PALU — Antrean panjang di kantor Samsat untuk membayar pajak kendaraan bermotor perlahan bisa menjadi cerita lama. Badan Pendapatan Daerah (Bapenda) Provinsi Sulawesi Tengah menyiapkan layanan digital yang memungkinkan masyarakat mengecek hingga membayar pajak kendaraan tanpa harus datang dan mengantre di kantor Samsat.
Terobosan itu hadir melalui aplikasi Bapenda Mobile Sulteng, yang saat ini masih dalam tahap pengembangan. Kepala Bapenda Sulteng Andi Irman yang disadur dari Antara Sulteng mengatakan, masyarakat sudah dapat menggunakan aplikasi tersebut untuk mengetahui besaran pajak kendaraan sekaligus tunggakan yang harus dibayarkan. “Melalui aplikasi Bapenda Mobile Sulteng ini, masyarakat bisa langsung memasukkan nomor plat kendaraannya dan akan muncul berapa yang harus dibayar, berapa yang menunggak,” kata Andi Irman di Palu, Senin (10/8/2026).
Cara kerjanya sederhana. Pemilik kendaraan cukup memasukkan nomor polisi kendaraan ke dalam aplikasi. Sistem kemudian menampilkan informasi mengenai kewajiban pajak kendaraan yang harus dibayarkan.
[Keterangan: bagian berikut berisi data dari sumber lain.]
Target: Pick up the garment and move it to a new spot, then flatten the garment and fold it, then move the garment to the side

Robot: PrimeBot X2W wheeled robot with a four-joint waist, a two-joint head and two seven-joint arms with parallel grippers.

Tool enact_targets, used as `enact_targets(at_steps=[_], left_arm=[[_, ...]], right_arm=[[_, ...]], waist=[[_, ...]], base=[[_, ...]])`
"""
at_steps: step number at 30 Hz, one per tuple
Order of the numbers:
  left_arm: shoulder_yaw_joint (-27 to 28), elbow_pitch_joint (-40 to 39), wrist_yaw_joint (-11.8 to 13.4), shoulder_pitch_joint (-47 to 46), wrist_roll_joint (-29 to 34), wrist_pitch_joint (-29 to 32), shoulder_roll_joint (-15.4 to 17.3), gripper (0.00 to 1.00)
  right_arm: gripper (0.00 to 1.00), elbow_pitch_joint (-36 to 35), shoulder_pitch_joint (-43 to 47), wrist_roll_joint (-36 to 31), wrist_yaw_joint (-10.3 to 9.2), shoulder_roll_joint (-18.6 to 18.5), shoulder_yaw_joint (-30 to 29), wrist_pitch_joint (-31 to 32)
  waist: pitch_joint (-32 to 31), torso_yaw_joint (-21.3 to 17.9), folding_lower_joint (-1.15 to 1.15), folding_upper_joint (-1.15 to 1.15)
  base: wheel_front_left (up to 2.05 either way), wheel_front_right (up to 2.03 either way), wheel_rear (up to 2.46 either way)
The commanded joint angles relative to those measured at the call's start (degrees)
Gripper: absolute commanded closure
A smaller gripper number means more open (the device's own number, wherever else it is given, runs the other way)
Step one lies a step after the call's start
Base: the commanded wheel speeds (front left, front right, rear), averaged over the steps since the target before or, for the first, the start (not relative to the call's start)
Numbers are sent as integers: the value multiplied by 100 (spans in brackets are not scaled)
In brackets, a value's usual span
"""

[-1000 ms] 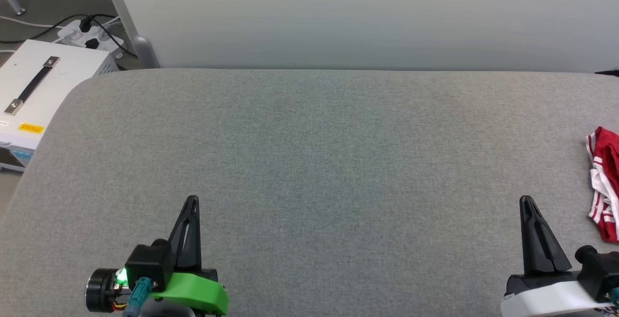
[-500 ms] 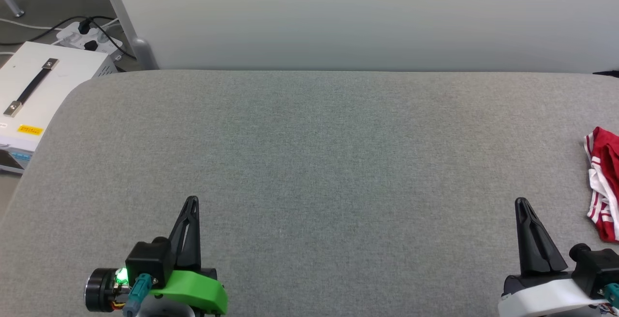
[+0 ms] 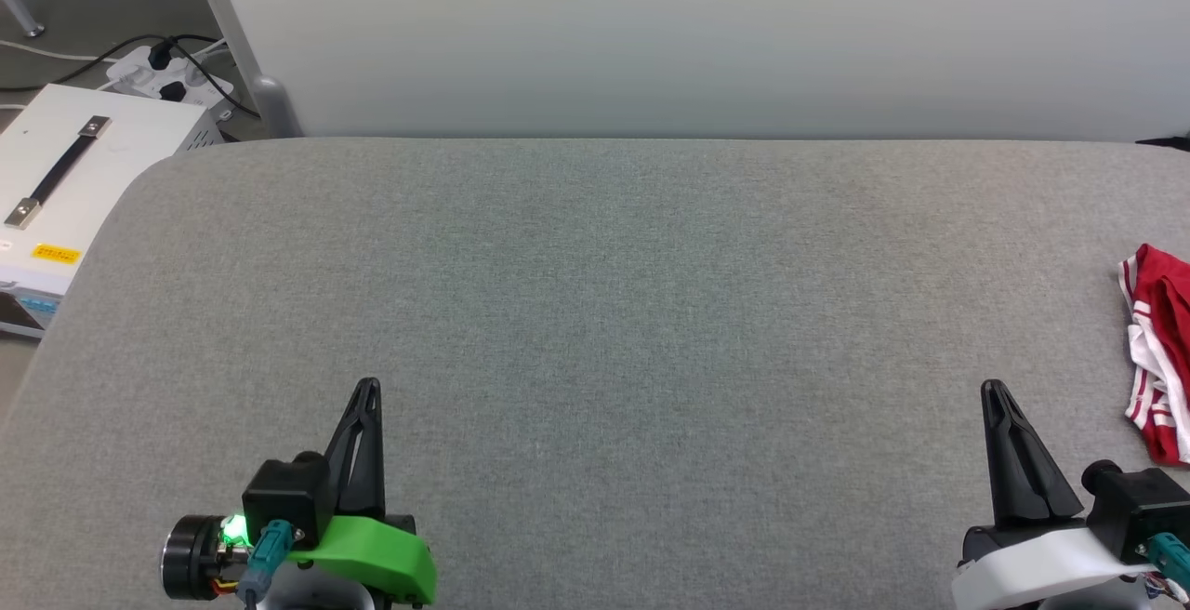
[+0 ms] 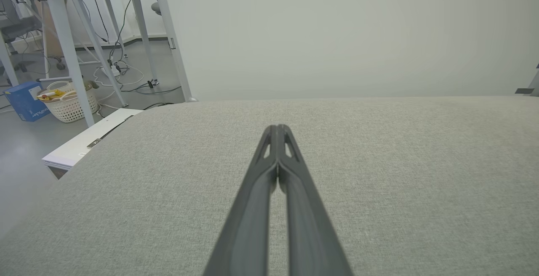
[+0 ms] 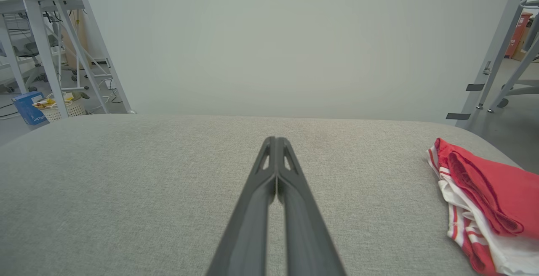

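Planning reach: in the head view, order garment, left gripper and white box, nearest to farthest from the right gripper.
From the right gripper:
1. garment, close on the right.
2. left gripper, far to the left.
3. white box, beyond the table's left corner.

A: Item one: left gripper [image 3: 369, 389]?
B: Lower left in head view. Closed tip to tip, empty, pointed up-frame, leaning slightly right. Mounted on green wrist collar [image 3: 372, 562]; green indicator light [image 3: 232, 528] lit beside black housing [image 3: 284, 497].
A: Item two: right gripper [image 3: 993, 391]?
B: Lower right. Likewise closed tip to tip, empty, leaning slightly left. Mounted on white wrist collar [image 3: 1032, 565].
A: Spacing?
B: Well apart, tips roughly level.
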Motion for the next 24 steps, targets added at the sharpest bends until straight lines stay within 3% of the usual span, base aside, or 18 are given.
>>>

Bagi masyarakat, fitur ini memberi satu keuntungan penting. Tidak perlu datang ke Samsat hanya untuk mengetahui berapa uang yang harus disiapkan.
Namun, Bapenda belum berhenti pada tahap pengecekan. Dalam waktu dekat, aplikasi tersebut akan dilengkapi fitur pembayaran pajak kendaraan. Jika fitur itu sudah berjalan, masyarakat dapat membayar PKB secara digital menggunakan Quick Response Code Indonesian Standard (QRIS). Sistem pembayaran tersebut nantinya dapat digunakan melalui seluruh perbankan yang mendukung transaksi QRIS. Artinya, proses yang selama ini membutuhkan perjalanan ke kantor Samsat, mengambil antrean, kemudian melakukan pembayaran, diarahkan menjadi layanan yang dapat dilakukan dari mana saja.
Bagi masyarakat yang tetap memilih pembayaran secara langsung, Bapenda Sulteng juga menghadirkan layanan drive-thru. Melalui layanan tersebut, wajib pajak tidak perlu turun dari kendaraan. Pembayaran dilakukan dengan memindai barcode yang tersedia. Model pelayanan ini memangkas tahapan yang dianggap tidak perlu dan membuat proses pembayaran lebih cepat. Bapenda menilai digitalisasi bukan hanya mengikuti perkembangan teknologi. Langkah tersebut juga berkaitan dengan transparansi pelayanan publik.
Andi Irman mengatakan pihaknya terus berupaya meningkatkan kualitas pelayanan agar masyarakat tidak semakin sulit ketika memenuhi kewajiban pajaknya. “Kami berupaya bagaimana supaya pelayanan kepada masyarakat itu kita tingkatkan terus. Jangan sampai masyarakatnya jadi susah nantinya. Tujuannya sebenarnya untuk transparansi dan digitalisasi,” ujarnya.
Meski terdengar menjanjikan, digitalisasi pelayanan pajak kendaraan tetap memiliki pekerjaan rumah. Aplikasi harus mudah digunakan, informasi pajak harus akurat, transaksi harus aman, dan masyarakat harus mendapatkan kepastian ketika pembayaran berhasil dilakukan. Sebab, teknologi hanya akan berarti jika benar-benar membuat urusan masyarakat lebih mudah.